- [EXERCISE GOAL]: All of the data, from the first line to the last, should be reproduced without alteration.

>>>>

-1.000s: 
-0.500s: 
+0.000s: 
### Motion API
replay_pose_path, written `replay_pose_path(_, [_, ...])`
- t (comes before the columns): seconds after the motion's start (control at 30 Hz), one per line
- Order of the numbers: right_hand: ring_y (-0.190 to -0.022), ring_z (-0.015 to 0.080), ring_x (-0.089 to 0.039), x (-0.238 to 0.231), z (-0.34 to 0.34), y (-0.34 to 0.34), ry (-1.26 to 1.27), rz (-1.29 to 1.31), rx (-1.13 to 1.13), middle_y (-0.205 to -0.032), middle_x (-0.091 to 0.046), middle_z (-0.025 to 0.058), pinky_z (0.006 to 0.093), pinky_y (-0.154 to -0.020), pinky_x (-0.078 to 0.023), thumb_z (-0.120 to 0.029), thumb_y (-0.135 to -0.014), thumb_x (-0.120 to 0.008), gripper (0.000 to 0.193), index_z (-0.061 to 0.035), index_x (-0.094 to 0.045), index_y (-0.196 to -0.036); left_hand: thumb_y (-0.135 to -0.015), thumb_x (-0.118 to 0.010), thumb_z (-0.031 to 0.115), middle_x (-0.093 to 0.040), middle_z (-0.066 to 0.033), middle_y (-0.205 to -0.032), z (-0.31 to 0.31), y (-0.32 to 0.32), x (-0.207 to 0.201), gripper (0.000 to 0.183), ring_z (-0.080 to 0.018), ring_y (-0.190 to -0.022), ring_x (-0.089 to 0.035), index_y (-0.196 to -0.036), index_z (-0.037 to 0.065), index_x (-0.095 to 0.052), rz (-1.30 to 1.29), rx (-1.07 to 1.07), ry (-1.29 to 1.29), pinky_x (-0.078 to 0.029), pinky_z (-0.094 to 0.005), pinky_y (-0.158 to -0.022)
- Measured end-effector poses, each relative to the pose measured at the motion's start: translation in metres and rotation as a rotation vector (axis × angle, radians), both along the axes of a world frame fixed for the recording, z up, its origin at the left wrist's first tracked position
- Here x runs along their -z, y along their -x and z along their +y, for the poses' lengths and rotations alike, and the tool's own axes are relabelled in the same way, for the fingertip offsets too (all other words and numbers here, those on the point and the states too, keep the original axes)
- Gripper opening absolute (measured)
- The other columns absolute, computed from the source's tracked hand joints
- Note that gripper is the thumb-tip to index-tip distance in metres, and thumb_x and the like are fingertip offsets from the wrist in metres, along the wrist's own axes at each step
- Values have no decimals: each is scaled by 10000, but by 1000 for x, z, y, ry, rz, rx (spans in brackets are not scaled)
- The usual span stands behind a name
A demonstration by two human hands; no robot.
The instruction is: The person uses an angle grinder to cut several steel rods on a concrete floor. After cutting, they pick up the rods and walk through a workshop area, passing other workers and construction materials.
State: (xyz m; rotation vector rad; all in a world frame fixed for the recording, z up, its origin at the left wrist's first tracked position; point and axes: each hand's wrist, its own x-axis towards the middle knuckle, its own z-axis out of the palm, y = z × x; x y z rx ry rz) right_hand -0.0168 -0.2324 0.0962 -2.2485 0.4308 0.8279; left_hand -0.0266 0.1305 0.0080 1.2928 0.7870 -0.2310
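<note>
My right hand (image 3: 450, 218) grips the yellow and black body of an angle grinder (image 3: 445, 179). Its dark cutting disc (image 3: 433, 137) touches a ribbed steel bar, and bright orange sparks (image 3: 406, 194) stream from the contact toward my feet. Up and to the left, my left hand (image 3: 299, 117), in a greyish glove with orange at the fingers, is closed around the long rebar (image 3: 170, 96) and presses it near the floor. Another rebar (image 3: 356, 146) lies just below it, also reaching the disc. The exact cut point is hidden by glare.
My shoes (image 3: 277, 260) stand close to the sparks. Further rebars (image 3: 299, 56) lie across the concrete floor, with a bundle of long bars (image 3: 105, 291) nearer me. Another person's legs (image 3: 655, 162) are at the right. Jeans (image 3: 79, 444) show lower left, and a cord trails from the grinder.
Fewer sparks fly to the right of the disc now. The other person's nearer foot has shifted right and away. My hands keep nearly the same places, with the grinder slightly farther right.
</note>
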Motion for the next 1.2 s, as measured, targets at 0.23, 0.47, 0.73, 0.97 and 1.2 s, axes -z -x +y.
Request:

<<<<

- [SOLUTION]:
-1.000s: 
-0.500s: 
+0.000s: 
### Motion API
replay_pose_path, written `replay_pose_path(_, [_, ...])`
- t (comes before the columns): seconds after the motion's start (control at 30 Hz), one per line
- Order of the numbers: right_hand: ring_y (-0.190 to -0.022), ring_z (-0.015 to 0.080), ring_x (-0.089 to 0.039), x (-0.238 to 0.231), z (-0.34 to 0.34), y (-0.34 to 0.34), ry (-1.26 to 1.27), rz (-1.29 to 1.31), rx (-1.13 to 1.13), middle_y (-0.205 to -0.032), middle_x (-0.091 to 0.046), middle_z (-0.025 to 0.058), pinky_z (0.006 to 0.093), pinky_y (-0.154 to -0.020), pinky_x (-0.078 to 0.023), thumb_z (-0.120 to 0.029), thumb_y (-0.135 to -0.014), thumb_x (-0.120 to 0.008), gripper (0.000 to 0.193), index_z (-0.061 to 0.035), index_x (-0.094 to 0.045), index_y (-0.196 to -0.036); left_hand: thumb_y (-0.135 to -0.015), thumb_x (-0.118 to 0.010), thumb_z (-0.031 to 0.115), middle_x (-0.093 to 0.040), middle_z (-0.066 to 0.033), middle_y (-0.205 to -0.032), z (-0.31 to 0.31), y (-0.32 to 0.32), x (-0.207 to 0.201), gripper (0.000 to 0.183), ring_z (-0.080 to 0.018), ring_y (-0.190 to -0.022), ring_x (-0.089 to 0.035), index_y (-0.196 to -0.036), index_z (-0.037 to 0.065), index_x (-0.095 to 0.052), rz (-1.30 to 1.29), rx (-1.07 to 1.07), ry (-1.29 to 1.29), pinky_x (-0.078 to 0.029), pinky_z (-0.094 to 0.005), pinky_y (-0.158 to -0.022)
- Measured end-effector poses, each relative to the pose measured at the motion's start: translation in metres and rotation as a rotation vector (axis × angle, radians), both along the axes of a world frame fixed for the recording, z up, its origin at the left wrist's first tracked position
- Here x runs along their -z, y along their -x and z along their +y, for the poses' lengths and rotations alike, and the tool's own axes are relabelled in the same way, for the fingertip offsets too (all other words and numbers here, those on the point and the states too, keep the original axes)
- Gripper opening absolute (measured)
- The other columns absolute, computed from the source's tracked hand joints
- Note that gripper is the thumb-tip to index-tip distance in metres, and thumb_x and the like are fingertip offsets from the wrist in metres, along the wrist's own axes at each step
- Values have no decimals: each is scaled by 10000, but by 1000 for x, z, y, ry, rz, rx (spans in brackets are not scaled)
- The usual span stands behind a name
A demonstration by two human hands; no robot.
The instruction is: The person uses an angle grinder to cut several steel rods on a concrete floor. After cutting, they pick up the rods and walk through a workshop area, passing other workers and construction materials.
State: (xyz m; rotation vector rad; all in a world frame fixed for the recording, z up, its origin at the left wrist's first tracked position; point and axes: each hand's wrist, its own x-axis towards the middle knuckle, its own z-axis out of the palm, y = z × x; x y z rx ry rz) right_hand -0.0168 -0.2324 0.0962 -2.2485 0.4308 0.8279; left_hand -0.0266 0.1305 0.0080 1.2928 0.7870 -0.2310
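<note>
My right hand (image 3: 450, 218) grips the yellow and black body of an angle grinder (image 3: 445, 179). Its dark cutting disc (image 3: 433, 137) touches a ribbed steel bar, and bright orange sparks (image 3: 406, 194) stream from the contact toward my feet. Up and to the left, my left hand (image 3: 299, 117), in a greyish glove with orange at the fingers, is closed around the long rebar (image 3: 170, 96) and presses it near the floor. Another rebar (image 3: 356, 146) lies just below it, also reaching the disc. The exact cut point is hidden by glare.
My shoes (image 3: 277, 260) stand close to the sparks. Further rebars (image 3: 299, 56) lie across the concrete floor, with a bundle of long bars (image 3: 105, 291) nearer me. Another person's legs (image 3: 655, 162) are at the right. Jeans (image 3: 79, 444) show lower left, and a cord trails from the grinder.
Fewer sparks fly to the right of the disc now. The other person's nearer foot has shifted right and away. My hands keep nearly the same places, with the grinder slightly farther right.
</note>
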Motion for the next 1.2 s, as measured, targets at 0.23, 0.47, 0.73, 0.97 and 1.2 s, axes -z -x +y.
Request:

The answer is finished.